------ Dataset records
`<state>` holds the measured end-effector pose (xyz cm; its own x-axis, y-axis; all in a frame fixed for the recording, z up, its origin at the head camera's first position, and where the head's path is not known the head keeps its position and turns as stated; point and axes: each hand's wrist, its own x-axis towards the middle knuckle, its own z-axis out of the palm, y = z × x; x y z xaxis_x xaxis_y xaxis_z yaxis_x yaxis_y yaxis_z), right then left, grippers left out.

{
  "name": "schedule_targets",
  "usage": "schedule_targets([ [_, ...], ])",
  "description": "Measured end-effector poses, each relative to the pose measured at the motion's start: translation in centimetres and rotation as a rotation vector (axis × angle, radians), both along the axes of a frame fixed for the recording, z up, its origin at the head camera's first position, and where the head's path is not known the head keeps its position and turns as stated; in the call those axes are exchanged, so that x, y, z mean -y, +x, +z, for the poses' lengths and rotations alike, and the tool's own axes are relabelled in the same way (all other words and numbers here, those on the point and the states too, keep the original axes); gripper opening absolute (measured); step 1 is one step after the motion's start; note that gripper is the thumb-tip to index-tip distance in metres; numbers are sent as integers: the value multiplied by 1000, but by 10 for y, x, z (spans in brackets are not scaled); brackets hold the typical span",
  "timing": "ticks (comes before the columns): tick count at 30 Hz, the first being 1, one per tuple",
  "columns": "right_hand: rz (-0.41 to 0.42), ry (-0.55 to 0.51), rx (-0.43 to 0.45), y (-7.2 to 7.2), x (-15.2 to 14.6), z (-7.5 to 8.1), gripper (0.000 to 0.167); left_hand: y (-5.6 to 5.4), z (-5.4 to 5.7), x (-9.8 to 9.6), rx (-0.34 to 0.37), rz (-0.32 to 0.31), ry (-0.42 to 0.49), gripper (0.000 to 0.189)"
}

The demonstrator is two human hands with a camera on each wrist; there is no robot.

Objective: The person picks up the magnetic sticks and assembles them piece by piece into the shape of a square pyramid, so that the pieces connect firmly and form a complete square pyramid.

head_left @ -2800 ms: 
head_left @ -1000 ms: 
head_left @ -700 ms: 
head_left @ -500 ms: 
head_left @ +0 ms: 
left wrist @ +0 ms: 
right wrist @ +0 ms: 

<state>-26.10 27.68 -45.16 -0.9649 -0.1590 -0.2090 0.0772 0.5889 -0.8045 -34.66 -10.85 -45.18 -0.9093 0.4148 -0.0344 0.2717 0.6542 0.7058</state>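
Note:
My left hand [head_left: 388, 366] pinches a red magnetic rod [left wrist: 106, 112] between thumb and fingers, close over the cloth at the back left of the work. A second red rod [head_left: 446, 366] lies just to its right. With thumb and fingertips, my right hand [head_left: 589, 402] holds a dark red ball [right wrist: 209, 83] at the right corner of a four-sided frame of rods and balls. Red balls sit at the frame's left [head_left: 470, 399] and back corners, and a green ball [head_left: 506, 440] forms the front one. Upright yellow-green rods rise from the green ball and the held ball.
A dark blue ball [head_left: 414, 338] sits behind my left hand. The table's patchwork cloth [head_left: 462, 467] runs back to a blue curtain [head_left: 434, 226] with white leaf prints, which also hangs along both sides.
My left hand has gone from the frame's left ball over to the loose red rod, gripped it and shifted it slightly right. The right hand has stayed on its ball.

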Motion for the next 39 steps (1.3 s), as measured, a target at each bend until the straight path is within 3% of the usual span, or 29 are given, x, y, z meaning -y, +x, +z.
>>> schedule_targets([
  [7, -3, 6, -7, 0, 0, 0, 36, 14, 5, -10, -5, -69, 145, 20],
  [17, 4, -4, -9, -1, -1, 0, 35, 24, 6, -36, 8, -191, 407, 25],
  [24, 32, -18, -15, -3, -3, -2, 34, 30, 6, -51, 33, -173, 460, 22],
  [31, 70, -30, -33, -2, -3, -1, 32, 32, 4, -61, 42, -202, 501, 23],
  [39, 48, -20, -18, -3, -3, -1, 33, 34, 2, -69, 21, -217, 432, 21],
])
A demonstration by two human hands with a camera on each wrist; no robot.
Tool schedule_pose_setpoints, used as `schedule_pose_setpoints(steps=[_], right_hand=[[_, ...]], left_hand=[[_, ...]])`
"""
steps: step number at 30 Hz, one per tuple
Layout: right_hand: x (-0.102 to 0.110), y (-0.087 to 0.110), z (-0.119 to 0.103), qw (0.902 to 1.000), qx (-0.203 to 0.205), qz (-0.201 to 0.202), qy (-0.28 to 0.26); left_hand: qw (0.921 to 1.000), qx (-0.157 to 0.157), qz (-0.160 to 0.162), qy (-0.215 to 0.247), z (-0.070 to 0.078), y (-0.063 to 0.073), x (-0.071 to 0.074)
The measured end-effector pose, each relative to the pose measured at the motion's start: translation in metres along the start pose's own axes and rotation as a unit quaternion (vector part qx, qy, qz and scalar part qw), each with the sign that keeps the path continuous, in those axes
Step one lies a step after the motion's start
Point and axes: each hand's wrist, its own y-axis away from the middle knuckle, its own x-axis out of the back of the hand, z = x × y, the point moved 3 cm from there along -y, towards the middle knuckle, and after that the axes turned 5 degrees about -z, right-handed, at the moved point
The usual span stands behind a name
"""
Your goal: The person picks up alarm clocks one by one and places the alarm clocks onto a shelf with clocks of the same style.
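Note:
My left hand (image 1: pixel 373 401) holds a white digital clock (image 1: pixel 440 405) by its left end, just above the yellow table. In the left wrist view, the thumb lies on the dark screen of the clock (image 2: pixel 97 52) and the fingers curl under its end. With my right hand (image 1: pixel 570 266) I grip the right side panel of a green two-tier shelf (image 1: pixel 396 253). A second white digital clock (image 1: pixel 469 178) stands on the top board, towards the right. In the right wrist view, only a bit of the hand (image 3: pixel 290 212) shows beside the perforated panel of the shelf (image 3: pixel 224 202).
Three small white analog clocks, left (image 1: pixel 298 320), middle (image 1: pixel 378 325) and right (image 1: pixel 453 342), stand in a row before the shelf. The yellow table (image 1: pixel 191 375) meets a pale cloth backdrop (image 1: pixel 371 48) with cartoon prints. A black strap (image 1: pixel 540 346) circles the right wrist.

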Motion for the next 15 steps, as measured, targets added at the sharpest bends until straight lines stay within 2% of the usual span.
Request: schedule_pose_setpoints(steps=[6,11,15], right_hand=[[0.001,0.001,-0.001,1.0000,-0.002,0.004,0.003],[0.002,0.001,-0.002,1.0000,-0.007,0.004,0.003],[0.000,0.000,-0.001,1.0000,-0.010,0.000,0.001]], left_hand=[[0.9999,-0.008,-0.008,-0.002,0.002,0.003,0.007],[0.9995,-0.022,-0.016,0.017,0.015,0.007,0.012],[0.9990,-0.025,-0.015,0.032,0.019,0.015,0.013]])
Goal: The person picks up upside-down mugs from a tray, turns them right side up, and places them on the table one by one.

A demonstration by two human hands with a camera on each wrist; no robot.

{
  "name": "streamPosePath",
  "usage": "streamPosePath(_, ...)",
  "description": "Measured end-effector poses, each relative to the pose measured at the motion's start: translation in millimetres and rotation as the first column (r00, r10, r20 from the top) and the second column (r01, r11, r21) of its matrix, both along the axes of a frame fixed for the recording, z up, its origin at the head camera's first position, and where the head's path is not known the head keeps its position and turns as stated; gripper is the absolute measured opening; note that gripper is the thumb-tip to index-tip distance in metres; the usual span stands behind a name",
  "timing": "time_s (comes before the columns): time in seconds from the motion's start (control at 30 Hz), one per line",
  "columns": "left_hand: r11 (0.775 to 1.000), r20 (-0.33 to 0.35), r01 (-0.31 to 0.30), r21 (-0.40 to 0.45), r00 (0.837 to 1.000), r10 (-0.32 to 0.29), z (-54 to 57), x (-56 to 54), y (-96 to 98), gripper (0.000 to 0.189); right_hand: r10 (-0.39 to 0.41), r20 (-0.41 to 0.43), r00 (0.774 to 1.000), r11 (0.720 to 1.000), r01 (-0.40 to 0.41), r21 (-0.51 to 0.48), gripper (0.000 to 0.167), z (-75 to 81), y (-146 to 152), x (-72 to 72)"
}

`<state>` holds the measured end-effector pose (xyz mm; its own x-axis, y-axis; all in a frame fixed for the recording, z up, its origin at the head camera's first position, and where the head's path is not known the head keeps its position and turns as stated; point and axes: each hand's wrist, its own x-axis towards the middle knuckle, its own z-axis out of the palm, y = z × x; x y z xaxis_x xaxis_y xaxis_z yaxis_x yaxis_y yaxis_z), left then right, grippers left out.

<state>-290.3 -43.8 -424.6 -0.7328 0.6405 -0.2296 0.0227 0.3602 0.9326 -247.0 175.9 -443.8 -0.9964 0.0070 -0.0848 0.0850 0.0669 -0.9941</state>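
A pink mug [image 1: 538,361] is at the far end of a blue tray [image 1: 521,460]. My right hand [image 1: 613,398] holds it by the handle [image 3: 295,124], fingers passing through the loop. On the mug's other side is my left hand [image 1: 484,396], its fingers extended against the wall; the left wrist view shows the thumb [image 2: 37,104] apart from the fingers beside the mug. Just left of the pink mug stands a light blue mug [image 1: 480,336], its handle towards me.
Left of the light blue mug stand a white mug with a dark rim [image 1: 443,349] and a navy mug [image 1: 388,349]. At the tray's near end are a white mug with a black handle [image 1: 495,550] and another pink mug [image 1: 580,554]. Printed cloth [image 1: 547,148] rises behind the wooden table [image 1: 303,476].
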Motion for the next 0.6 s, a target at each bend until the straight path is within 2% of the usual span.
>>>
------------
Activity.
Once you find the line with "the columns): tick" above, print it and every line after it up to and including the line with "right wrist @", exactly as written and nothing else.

Solution to the exercise.
  "timing": "ticks (comes before the columns): tick count at 30 Hz, the first being 1, one per tuple",
  "columns": "right_hand: rz (-0.41 to 0.42), ry (-0.55 to 0.51), rx (-0.43 to 0.45), y (-7.2 to 7.2), x (-15.2 to 14.6), z (-7.5 to 8.1), gripper (0.000 to 0.167); left_hand: y (-5.6 to 5.4), z (-5.4 to 5.7), x (-9.8 to 9.6), rx (-0.34 to 0.37), rz (-0.32 to 0.31), ry (-0.42 to 0.49), gripper (0.000 to 0.189)"
}

The demonstrator is two human hands with a camera on each wrist; there is no robot.

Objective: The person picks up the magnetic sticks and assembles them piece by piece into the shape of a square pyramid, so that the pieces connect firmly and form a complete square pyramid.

head_left @ -2800 ms: 
head_left @ -1000 ms: 
head_left @ -700 ms: 
head_left @ -500 ms: 
head_left @ +0 ms: 
left wrist @ +0 ms: 
right wrist @ +0 ms: 

This exercise has now been completed.